EXERCISE: Among the lines below, restate word for word only those from the line with "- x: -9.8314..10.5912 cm" through the line with "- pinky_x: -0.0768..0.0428", with both end lines kept.

Segment Start: RECORDED INFORMATION

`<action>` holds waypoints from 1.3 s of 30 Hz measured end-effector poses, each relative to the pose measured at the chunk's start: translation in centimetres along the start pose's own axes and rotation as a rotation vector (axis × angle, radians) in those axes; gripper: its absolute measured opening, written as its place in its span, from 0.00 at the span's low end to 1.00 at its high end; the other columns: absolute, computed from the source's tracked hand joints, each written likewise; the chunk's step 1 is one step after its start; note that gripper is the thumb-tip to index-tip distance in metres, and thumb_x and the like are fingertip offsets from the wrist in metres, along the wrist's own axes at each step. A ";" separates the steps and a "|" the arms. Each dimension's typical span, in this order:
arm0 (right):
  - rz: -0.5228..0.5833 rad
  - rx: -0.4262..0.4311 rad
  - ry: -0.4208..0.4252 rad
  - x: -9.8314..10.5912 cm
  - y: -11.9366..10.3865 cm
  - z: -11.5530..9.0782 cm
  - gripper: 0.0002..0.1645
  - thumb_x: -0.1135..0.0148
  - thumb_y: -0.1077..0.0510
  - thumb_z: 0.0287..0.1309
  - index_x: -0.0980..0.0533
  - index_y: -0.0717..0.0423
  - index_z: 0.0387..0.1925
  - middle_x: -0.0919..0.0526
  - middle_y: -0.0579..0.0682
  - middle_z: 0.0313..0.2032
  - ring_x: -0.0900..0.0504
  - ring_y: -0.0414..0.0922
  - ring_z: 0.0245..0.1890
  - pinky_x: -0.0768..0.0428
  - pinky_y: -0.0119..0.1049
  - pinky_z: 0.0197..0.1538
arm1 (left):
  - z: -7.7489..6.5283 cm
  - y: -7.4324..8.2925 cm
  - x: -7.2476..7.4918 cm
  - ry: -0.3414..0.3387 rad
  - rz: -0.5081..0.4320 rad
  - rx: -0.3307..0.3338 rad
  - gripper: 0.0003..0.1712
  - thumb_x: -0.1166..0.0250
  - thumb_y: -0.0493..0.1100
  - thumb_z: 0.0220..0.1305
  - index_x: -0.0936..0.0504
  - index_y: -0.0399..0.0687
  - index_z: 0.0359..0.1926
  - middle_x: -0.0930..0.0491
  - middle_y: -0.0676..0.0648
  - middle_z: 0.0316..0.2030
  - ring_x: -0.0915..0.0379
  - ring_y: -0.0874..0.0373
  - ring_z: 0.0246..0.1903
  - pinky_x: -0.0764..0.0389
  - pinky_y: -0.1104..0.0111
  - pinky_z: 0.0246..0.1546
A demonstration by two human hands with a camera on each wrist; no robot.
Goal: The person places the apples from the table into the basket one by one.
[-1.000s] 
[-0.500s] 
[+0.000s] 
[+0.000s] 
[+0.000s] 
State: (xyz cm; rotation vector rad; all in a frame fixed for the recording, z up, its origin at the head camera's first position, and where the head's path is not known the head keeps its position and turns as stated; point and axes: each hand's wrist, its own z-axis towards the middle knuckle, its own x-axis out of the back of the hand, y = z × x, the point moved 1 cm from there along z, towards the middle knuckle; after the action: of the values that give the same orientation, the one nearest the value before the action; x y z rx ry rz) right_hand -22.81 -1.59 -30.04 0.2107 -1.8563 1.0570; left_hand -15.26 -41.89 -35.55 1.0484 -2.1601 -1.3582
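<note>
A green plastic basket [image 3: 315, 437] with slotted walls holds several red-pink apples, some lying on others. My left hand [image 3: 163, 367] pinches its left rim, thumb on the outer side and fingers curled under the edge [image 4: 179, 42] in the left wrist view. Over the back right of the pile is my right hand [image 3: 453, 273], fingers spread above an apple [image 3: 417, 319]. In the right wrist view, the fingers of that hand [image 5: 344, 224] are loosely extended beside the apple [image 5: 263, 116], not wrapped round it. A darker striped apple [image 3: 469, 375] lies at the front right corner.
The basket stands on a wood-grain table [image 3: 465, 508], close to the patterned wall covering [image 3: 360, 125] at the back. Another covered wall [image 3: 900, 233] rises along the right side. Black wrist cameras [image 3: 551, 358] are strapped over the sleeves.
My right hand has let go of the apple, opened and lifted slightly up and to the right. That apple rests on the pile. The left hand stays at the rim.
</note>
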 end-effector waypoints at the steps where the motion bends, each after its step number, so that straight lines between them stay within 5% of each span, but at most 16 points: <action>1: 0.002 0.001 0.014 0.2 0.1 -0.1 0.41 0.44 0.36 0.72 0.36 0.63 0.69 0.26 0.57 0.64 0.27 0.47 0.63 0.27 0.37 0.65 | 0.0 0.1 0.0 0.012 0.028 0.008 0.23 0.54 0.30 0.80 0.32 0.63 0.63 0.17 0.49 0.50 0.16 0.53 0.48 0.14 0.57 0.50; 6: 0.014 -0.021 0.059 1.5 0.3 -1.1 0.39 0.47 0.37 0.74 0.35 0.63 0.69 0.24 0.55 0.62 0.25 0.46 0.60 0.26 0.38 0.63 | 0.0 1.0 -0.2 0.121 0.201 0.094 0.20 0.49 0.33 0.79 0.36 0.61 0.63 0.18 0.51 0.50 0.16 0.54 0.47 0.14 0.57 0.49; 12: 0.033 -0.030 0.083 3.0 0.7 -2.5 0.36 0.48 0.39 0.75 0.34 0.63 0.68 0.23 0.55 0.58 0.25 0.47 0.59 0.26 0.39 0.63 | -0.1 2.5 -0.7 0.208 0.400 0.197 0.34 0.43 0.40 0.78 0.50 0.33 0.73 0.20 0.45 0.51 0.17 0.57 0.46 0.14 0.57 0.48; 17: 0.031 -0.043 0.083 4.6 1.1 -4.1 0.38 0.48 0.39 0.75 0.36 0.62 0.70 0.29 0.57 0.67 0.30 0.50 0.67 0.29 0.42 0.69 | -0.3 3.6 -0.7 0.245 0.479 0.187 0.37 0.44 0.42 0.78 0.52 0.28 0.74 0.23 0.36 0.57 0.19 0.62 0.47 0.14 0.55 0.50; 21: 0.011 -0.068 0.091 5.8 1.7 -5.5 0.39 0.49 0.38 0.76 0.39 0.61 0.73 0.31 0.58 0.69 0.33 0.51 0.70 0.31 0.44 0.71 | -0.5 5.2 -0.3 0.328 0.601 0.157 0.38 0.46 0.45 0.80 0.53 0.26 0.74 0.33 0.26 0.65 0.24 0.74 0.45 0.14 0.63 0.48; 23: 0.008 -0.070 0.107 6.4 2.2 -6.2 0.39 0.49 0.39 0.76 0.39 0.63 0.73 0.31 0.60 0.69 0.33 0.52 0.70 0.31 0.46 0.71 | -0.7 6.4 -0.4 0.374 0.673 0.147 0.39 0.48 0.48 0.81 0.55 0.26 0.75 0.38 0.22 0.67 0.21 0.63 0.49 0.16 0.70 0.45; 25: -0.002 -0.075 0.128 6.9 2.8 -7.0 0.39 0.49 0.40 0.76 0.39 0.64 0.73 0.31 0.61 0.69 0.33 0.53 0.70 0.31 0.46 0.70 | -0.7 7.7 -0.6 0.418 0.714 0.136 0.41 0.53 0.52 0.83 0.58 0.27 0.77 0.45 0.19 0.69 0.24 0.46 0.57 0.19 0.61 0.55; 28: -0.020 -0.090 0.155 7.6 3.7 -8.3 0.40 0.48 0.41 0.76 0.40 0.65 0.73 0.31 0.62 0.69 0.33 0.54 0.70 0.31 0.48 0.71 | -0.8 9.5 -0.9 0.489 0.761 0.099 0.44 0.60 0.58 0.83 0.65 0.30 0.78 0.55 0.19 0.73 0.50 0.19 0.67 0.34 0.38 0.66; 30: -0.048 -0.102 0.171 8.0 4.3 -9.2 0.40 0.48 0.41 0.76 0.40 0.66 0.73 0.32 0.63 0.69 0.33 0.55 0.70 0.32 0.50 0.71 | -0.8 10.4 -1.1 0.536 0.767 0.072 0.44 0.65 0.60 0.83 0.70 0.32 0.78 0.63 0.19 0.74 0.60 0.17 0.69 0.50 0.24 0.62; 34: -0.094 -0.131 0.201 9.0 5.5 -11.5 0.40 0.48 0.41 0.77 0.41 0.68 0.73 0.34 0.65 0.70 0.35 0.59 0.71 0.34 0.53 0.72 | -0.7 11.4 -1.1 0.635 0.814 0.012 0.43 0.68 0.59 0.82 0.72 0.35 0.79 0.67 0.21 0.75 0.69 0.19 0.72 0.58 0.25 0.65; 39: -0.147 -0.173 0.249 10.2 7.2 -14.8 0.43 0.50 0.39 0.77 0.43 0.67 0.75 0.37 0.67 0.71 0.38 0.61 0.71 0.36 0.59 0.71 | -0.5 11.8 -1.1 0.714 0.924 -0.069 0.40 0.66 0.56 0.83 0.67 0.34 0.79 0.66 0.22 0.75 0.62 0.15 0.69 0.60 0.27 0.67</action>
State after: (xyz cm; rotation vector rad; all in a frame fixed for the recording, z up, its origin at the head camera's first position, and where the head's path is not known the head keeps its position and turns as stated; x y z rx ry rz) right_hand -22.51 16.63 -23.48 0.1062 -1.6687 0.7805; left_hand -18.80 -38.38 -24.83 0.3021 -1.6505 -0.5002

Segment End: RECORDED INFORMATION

RESPONSE TO THE TASK:
  - x: -9.8314..10.5912 cm
  - y: -11.9366..10.3865 cm
  - z: -11.5530..9.0782 cm
  - gripper: 0.0002..0.1645
  - thumb_x: -0.1135..0.0148
  - thumb_y: -0.1077..0.0510
  - thumb_z: 0.0287..0.1309
  - index_x: -0.0980..0.0533
  - index_y: -0.0717..0.0423
  - index_z: 0.0387..0.1925
  - middle_x: -0.0919..0.0526
  - middle_y: -0.0579..0.0682
  - middle_z: 0.0313..0.2032
  - ring_x: -0.0900..0.0504
  - ring_y: -0.0414..0.0922
  - ring_z: 0.0245..0.1890
  - pinky_x: -0.0768..0.0428

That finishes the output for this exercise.